Record excerpts Start Marker
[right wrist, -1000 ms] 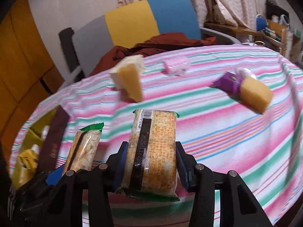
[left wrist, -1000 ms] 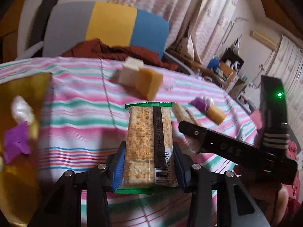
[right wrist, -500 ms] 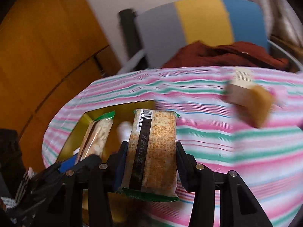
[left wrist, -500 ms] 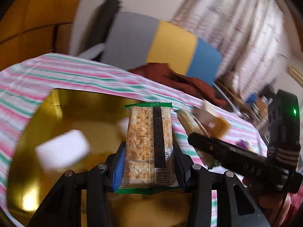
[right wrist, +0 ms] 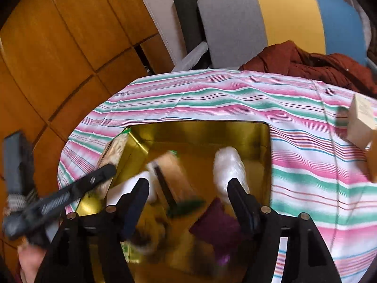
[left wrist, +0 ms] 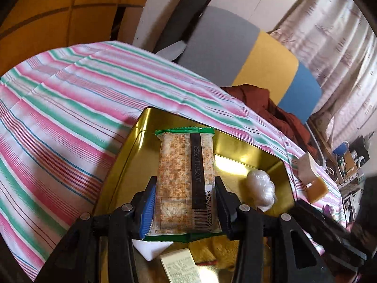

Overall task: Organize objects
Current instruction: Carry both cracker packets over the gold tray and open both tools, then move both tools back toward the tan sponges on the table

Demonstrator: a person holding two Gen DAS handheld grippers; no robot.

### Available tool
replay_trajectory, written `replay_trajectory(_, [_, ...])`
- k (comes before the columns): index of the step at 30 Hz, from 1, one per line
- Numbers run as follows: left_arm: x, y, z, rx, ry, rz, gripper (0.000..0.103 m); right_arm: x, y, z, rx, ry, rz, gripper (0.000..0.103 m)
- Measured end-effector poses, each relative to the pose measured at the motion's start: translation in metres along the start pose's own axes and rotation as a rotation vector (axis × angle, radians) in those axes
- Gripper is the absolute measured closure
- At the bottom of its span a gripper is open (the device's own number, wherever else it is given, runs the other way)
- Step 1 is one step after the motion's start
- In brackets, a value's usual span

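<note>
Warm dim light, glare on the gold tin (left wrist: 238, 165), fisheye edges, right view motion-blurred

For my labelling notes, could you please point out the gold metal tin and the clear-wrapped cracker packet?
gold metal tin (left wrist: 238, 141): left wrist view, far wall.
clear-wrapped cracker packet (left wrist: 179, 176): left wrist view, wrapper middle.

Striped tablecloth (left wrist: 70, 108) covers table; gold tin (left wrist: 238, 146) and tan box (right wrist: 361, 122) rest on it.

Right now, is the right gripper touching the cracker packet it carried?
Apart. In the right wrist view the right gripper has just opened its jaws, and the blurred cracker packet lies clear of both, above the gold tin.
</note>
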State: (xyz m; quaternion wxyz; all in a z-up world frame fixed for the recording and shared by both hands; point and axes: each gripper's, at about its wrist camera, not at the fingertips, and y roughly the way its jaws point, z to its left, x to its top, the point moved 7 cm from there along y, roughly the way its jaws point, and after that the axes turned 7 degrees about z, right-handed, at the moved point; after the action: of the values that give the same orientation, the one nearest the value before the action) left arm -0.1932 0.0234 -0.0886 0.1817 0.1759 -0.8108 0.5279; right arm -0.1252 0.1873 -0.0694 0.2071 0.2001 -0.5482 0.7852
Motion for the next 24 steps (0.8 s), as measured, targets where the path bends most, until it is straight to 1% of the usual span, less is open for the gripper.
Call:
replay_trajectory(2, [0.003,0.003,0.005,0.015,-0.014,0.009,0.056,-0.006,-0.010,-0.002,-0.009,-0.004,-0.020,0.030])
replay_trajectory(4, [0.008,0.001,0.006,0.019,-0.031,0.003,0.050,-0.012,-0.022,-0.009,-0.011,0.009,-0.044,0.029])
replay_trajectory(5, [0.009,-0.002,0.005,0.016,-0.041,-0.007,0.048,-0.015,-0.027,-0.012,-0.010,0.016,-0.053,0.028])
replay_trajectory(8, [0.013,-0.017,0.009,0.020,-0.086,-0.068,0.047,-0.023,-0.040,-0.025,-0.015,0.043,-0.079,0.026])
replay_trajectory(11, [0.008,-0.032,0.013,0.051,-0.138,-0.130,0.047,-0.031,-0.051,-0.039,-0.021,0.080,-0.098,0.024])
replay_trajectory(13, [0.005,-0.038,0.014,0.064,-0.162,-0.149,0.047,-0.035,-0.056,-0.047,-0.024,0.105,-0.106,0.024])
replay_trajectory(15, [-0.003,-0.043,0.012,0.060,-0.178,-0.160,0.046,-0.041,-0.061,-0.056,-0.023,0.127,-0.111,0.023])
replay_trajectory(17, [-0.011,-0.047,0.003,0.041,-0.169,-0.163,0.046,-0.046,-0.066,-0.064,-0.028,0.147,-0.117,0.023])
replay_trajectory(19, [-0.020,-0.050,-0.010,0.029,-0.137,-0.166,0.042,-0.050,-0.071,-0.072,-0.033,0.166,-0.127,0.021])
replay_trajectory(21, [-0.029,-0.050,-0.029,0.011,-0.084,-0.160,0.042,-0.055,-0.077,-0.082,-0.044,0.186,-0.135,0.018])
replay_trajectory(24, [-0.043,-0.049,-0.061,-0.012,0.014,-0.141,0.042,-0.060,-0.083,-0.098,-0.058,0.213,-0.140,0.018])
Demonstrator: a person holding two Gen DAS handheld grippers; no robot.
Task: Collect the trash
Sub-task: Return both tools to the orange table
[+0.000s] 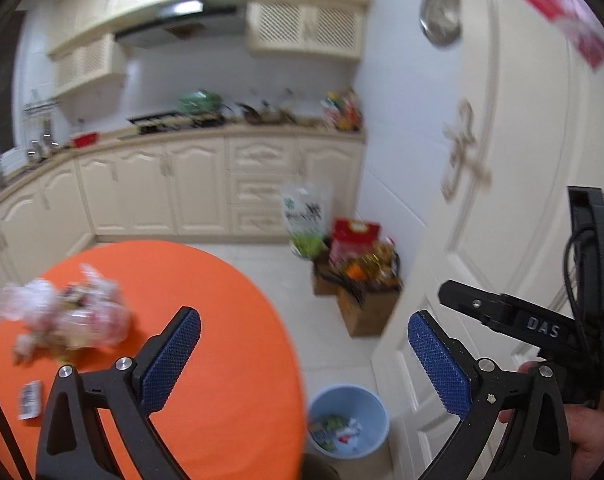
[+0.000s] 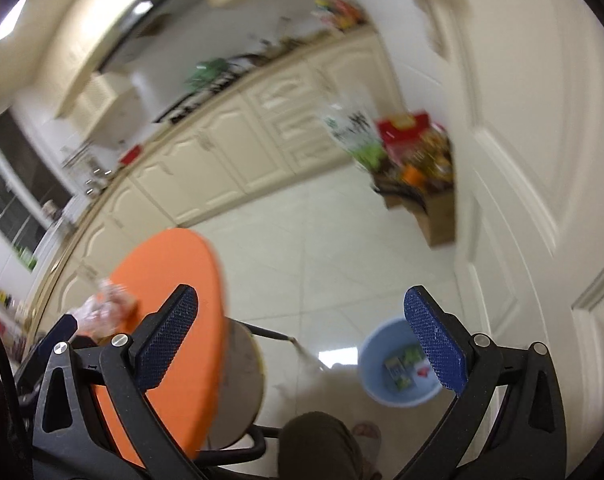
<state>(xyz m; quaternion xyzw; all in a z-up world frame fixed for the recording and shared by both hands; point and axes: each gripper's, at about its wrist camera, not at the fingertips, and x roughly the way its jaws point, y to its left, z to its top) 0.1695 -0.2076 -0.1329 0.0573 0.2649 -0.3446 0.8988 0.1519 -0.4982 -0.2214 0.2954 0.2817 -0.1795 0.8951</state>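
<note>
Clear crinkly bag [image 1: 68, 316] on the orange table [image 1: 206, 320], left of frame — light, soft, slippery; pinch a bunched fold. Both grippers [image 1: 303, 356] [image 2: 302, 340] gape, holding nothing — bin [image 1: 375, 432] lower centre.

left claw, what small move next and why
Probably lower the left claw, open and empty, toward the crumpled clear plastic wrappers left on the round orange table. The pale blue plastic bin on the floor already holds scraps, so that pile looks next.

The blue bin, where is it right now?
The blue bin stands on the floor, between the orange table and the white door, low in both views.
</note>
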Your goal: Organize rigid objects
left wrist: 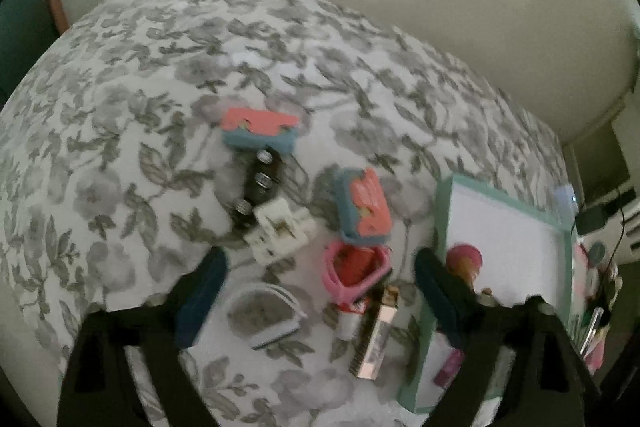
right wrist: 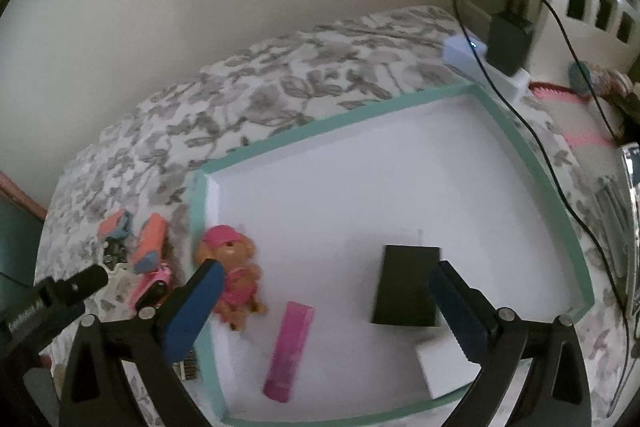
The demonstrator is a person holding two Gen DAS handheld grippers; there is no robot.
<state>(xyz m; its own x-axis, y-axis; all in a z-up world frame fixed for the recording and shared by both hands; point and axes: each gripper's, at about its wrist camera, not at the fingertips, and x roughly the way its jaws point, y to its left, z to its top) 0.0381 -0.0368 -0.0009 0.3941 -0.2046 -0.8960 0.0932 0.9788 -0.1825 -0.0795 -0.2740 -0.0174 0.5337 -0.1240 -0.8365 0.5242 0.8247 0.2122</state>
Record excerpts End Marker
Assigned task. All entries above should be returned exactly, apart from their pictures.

Response.
[right wrist, -1000 ms] 
[left wrist, -1000 ms] 
[right wrist, -500 ms] 
[left wrist, -500 ms] 
[right wrist, +0 ms] 
[left wrist, +0 ms] 

Overall task: Organize objects
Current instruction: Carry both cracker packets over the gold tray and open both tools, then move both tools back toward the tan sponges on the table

Demonstrator: a person holding two Gen DAS handheld grippers; no robot.

### Available tool
replay_trajectory, written `replay_trajectory(_, [_, ...])`
- k (comes before the columns): index of the step at 30 Hz, from 1, one per line
- Numbers run as follows: left_arm: x, y, z, rx, ry, rz, gripper (0.000..0.103 m); right_arm: x, y, z, rx, ry, rz, gripper (0.000..0.103 m)
- Measured end-effector poses, each relative to the pose measured at the motion's start: translation in metres along the start pose's own axes and rotation as a rotation vector (axis × angle, radians) in those axes
- Gripper is the absolute measured closure
- At the bottom of its span a gripper is open (the device's own number, wherever else it is given, runs the other way)
- Step 1 is one step after the motion's start
- In brackets, a value's usual span

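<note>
Warm dim light, glare on the gold tin (left wrist: 238, 165), fisheye edges, right view motion-blurred

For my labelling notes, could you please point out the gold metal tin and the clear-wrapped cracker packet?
gold metal tin (left wrist: 238, 141): left wrist view, far wall.
clear-wrapped cracker packet (left wrist: 179, 176): left wrist view, wrapper middle.

Striped tablecloth (left wrist: 70, 108) covers table; gold tin (left wrist: 238, 146) and tan box (right wrist: 361, 122) rest on it.

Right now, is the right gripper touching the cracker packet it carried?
Apart. In the right wrist view the right gripper has just opened its jaws, and the blurred cracker packet lies clear of both, above the gold tin.
</note>
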State: (xyz m; quaternion wxyz; all in a z-up world frame fixed for the recording and shared by both hands; point and axes: each gripper's, at about its wrist camera, not at the fingertips, and y roughly the way its jaws point, z to its left, x to its top, the point moved 7 cm from there along y, roughly the way its jaws point, and after that the axes turned 7 degrees about z, right-handed, at the moved point; after the action: of the values that give the same orientation, the one nearest the value before the action) left arm -0.1932 0.0234 -0.0886 0.1817 0.1759 -0.8108 0.5279; right arm -0.1252 0.1873 -0.0694 0.2071 0.2001 -0.5482 0.7852
Motion for the next 24 steps (0.8 s), as measured, targets where the path bends most, until it is straight to 1% of the usual span, less is open for the gripper.
Call:
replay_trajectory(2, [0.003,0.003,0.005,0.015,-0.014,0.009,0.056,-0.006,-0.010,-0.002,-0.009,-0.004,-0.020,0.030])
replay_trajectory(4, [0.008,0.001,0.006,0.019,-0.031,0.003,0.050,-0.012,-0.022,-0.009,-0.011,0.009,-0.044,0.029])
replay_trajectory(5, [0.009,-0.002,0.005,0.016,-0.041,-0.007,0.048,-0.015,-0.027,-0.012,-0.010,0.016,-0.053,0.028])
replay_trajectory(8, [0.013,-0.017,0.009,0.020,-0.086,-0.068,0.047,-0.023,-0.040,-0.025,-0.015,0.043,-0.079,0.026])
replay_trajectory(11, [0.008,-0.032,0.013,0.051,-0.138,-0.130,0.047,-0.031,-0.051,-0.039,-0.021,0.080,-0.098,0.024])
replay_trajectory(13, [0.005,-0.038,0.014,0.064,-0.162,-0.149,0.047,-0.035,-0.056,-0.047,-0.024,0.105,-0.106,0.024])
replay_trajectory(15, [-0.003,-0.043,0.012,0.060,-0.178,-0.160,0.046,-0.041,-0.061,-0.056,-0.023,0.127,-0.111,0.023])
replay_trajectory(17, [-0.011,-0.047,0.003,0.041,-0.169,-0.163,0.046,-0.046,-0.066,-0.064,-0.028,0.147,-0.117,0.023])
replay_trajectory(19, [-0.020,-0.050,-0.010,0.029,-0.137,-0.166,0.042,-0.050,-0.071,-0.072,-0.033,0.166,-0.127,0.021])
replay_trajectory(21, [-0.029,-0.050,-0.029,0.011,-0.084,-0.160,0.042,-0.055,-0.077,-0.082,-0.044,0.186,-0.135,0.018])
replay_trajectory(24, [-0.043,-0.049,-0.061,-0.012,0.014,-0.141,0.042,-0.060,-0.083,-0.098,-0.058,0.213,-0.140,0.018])
Demonstrator: a person holding two Gen DAS handheld grippers; no robot.
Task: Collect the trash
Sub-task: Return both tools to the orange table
[+0.000s] 
[+0.000s] 
<state>(xyz m; quaternion xyzw; all in a z-up world frame fixed for the recording and shared by both hands; point and axes: each gripper's, at about its wrist camera, not at the fingertips, and x roughly the way its jaws point, y to its left, z to its top) 0.1695 -0.2076 -0.1329 0.0573 0.2649 -0.3446 0.8988 0.1519 -0.4982 -0.2214 0.2954 0.2817 -0.1795 0.8951</state>
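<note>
Clear crinkly bag [image 1: 68, 316] on the orange table [image 1: 206, 320], left of frame — light, soft, slippery; pinch a bunched fold. Both grippers [image 1: 303, 356] [image 2: 302, 340] gape, holding nothing — bin [image 1: 375, 432] lower centre.

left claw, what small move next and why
Probably lower the left claw, open and empty, toward the crumpled clear plastic wrappers left on the round orange table. The pale blue plastic bin on the floor already holds scraps, so that pile looks next.

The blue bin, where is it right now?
The blue bin stands on the floor, between the orange table and the white door, low in both views.
</note>
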Your goal: Organize rigid objects
left wrist: 
right wrist: 
The demonstrator is a person holding two Gen DAS handheld grippers; there is no robot.
<state>(xyz m; its own x-axis, y-axis; all in a z-up world frame fixed for the recording and shared by both hands; point and axes: each gripper's, at about its wrist camera, not at the fingertips, and x roughly the way its jaws point, y to its left, z to its top) 0.0381 -0.0368 -0.0009 0.3941 -0.2046 -0.8960 0.0932 0.9788 -0.1825 -0.0795 -0.2740 -0.0174 0.5337 -0.1240 -0.8365 0.5242 0.8247 0.2122</state>

This answer is complete as written.